(Beginning of DATA BLOCK)

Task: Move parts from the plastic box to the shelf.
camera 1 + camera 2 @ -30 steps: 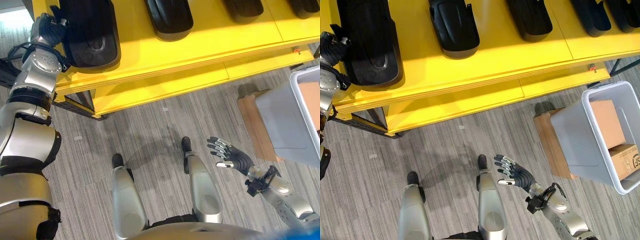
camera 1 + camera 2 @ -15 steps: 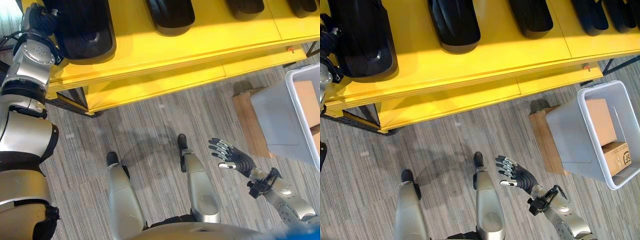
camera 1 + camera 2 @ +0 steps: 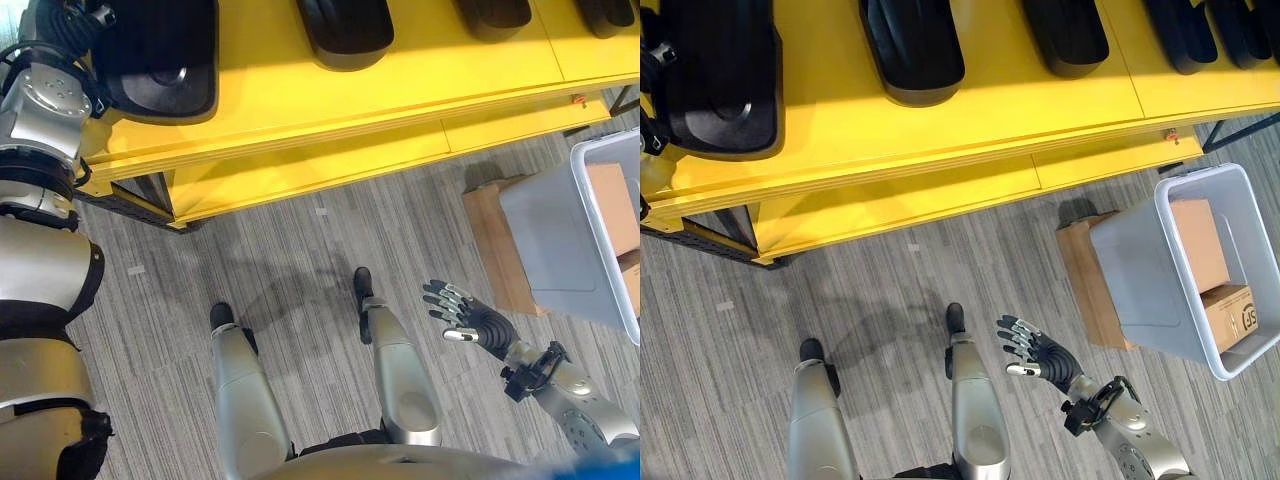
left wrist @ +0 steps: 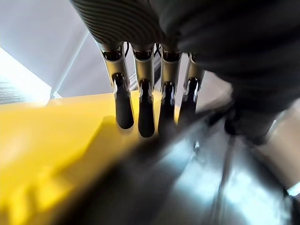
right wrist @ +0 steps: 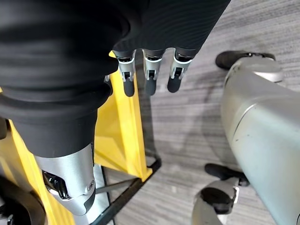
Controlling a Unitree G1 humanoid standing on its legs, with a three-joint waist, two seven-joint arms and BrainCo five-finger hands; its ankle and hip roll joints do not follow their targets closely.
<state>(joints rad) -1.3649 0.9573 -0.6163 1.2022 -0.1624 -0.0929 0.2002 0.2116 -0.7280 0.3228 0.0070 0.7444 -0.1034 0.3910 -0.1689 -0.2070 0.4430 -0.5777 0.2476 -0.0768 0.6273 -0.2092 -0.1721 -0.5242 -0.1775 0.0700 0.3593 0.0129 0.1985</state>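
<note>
Already the long glossy black moulded part lay on the top board of the yellow shelf, at its far left end, with several more black parts ranged along the same board toward the box side. By my judgement that one was placed or very nearly so; what remained was to let it be and go back for more.

My left hand was up at the outer edge of that part, at the shelf's left corner. From my left wrist, my fingers ran out straight side by side, their dark tips over the yellow board beside the dark part, curled round nothing that I could see. Whether they touched the part I could not tell.

My right hand hung low over the striped grey floor, well apart from the shelf, fingers spread and relaxed, empty.

Beyond the shelf's right end stood the pale grey plastic box, next to a brown cardboard slab. Inside it I saw brown cartons.
</note>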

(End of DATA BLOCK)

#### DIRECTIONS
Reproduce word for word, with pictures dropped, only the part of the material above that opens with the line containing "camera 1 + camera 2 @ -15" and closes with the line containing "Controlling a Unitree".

#### EXERCISE OUTPUT
camera 1 + camera 2 @ -15 steps: 
camera 1 + camera 2 @ +0 steps: 
left wrist @ +0 steps: 
right wrist @ +0 steps: 
Controlling a Unitree G1 humanoid standing on its legs, with a three-joint waist, two seven-joint arms and BrainCo five-finger hands; its ankle and hip roll joints do not follow their targets closely.

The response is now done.